This database of GPS precipitable water is similar to
that provided by the SuomiNet network of GPS receivers, and indeed some of the same GPS sites are used.
The ability to use NARR data to provide the station
pressure and temperature needed to calculate the precipitable water from the station delay, rather than to rely
on meteorological station data, opens up many more
sites to the analysis. If we had restricted our study to
SuomiNet sites we would have had only about 50 sites
in California and Nevada that we could have used, and
our spatial coverage would have been much less dense.
A direct comparison between nine overlapping sites
showed that root-mean-square (RMS) differences between the SuomiNet values for precipitable water and
those calculated using our technique ranged from 1.5
to 2.1 mm (Means and Cayan 2013).
These derived precipitable water values provide a
regular progression of ‘‘snapshots’’ of atmospheric water vapor at higher temporal and geographic resolution
than can be obtained from radiosonde data. The insight
that can be obtained into the monsoon onset from this
database is illustrated in Figs. 3a and 3b, two precipitable water images of the region from 18 h apart.
The first image, Fig. 3a, shows dry conditions over the
entire region that were present before the onset, while
Fig. 3b, the later image, shows moisture increasing over
the Imperial Valley in the southeastern portion of the
region as the monsoon begins. Figure 3c shows the situation 18 days later, with the monsoon fully in place over
the region.
3. Precipitable water statistical distribution
Many sites around the world show a lognormal distribution in their precipitable water values (Foster et al.

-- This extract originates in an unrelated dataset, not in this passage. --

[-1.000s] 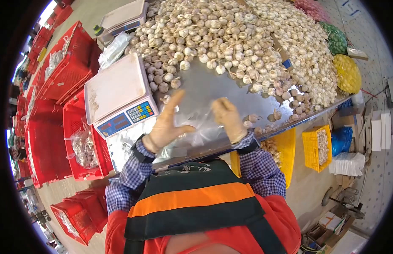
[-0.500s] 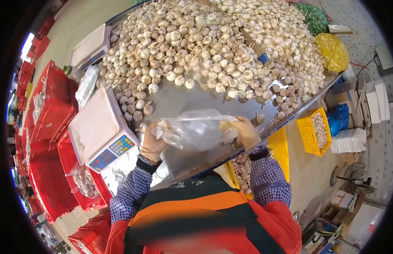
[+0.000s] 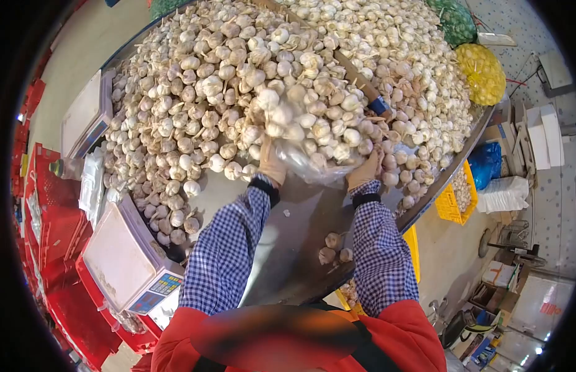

2006). This is presumably a consequence of being under
the influence of a single air mass for a majority of the
year. In contrast, monsoonal regions exhibit distributions of precipitable water that are bimodal. This is understandable as being due to a seasonal variation in the
dominant air mass, with different moisture characteristics for each. Figure 4 shows the contrast between a site
that is nearly always subject to a midlatitude maritime
air mass, GPS site farb in the Farallon islands off of San
Francisco, and Mumbai, India, a classic monsoon location. The precipitable water for farb is drawn from the
GPS dataset, while that for Mumbai is from 10 years of
40-yr European Centre for Medium-Range Weather
Forecasts (ECMWF) Re-Analysis (ERA-40) data (Uppala
et al. 2005). An excellent fit to a lognormal distribution
is seen at farb while the distribution for Mumbai is
clearly bimodal.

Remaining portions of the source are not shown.